E volta a cadência da chuva entorpecendo-me os passos, os pés baralham-se em nós consecutivos junto aos lençóis de água, a cabeça à deriva na humidade, e os meus braços embrulhados num cinzento - nem por isso frio - que tinge a paisagem agora cercada de telhados brilhantes e gruas em movimento.

Eu havia saltado da cama um pouco aos trambolhões, completamente baralhado numa trapalhice infantil, para escrever um sonho sobre fábulas, eu vinha escrever sobre fábulas, e os pés faltaram-me, atados num silêncio de nós de água que desciam sem paciência dos lençóis - nem por isso frios - de uma cor parda que só as noites assim sabem delicadamente espalhar sobre a tela dos sonhos, esses estranhos edifícios da memória, cujas gruas em constante movimento são os desejos desarmados.

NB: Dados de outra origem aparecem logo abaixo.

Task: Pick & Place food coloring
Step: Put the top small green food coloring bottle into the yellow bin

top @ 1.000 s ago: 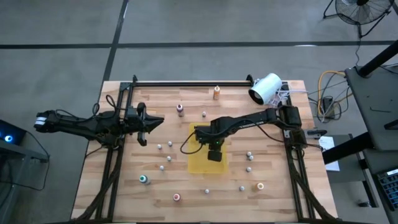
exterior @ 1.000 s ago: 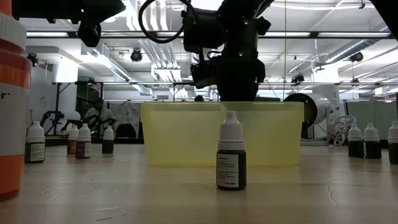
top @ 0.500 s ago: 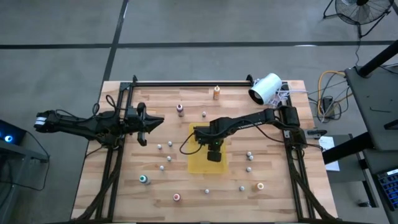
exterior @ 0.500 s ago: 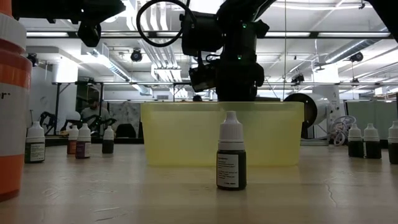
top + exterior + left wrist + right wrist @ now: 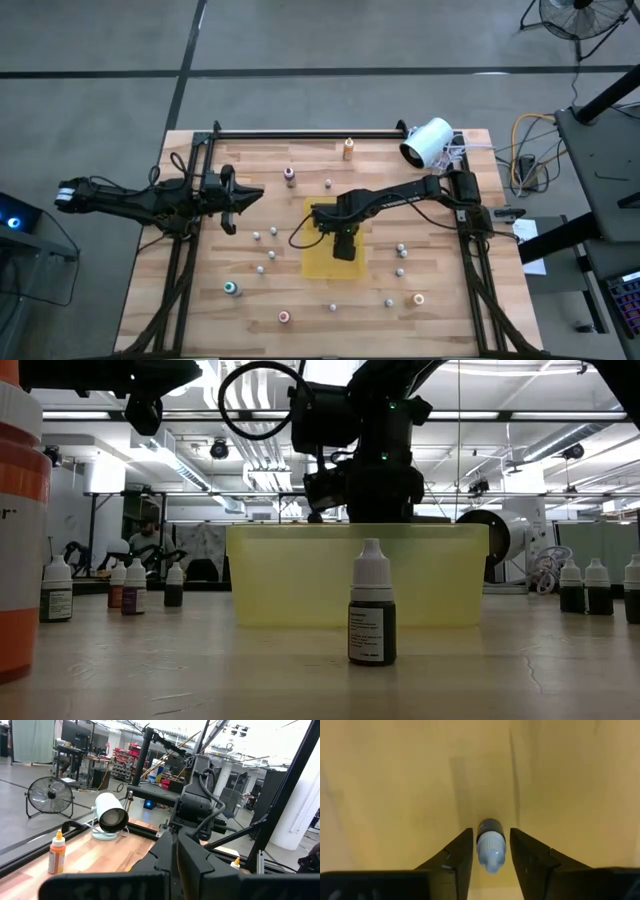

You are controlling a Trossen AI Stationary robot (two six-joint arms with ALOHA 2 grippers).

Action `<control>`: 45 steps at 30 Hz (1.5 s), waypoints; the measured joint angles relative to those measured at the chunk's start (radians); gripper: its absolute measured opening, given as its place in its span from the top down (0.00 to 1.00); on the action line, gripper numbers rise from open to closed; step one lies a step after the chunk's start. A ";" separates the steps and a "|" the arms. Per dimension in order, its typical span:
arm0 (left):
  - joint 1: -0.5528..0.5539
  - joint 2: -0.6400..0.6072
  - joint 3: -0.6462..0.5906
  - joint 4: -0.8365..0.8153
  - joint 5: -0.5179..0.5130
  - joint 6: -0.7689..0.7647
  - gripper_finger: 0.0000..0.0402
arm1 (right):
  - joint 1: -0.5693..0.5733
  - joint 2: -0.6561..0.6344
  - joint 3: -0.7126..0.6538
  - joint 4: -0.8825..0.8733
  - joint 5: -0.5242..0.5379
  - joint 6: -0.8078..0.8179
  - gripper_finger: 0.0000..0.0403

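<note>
Over the yellow tray [image 5: 322, 262], the right gripper [image 5: 490, 851] hides its interior from above; its jaws stand slightly apart around a small food coloring bottle [image 5: 490, 845] inside the tray, with slim gaps showing. Well away from the tray, the left gripper [image 5: 228, 201] waits with jaws closed, empty.

The right arm reaches from the 3 o'clock side toward the middle, and the right gripper [image 5: 343, 247] points straight down with its jaws a little apart. The left arm lies low at 9 o'clock, and the left gripper [image 5: 238, 197] has its jaws closed.
</note>
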 joint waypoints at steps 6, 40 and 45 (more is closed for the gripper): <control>0.000 0.000 0.000 0.000 0.000 0.000 1.00 | 0.000 -0.002 0.000 0.001 -0.004 -0.001 0.63; 0.000 0.000 0.000 0.000 0.000 0.000 1.00 | 0.014 -0.432 -0.076 -0.166 -0.006 0.081 0.52; 0.000 0.000 0.000 0.000 0.000 0.000 1.00 | 0.050 -0.523 -0.162 -0.165 -0.007 0.133 0.52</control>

Eu vinha entorpecido nos passos da chuva, nesta cadência melancólica da humidade, que embrulhando-me os braços em nós de cinzento, me atrapalhava o pensamento - nem por isso frio - à deriva sobre os telhados como fábulas e

(o que veio a ser então, o que foi, o que me sucedeu?)

tudo o que havia para contar era um despertar fustigado pelo cansaço e a vontade de dormir ainda mais, ainda mais, ainda mais.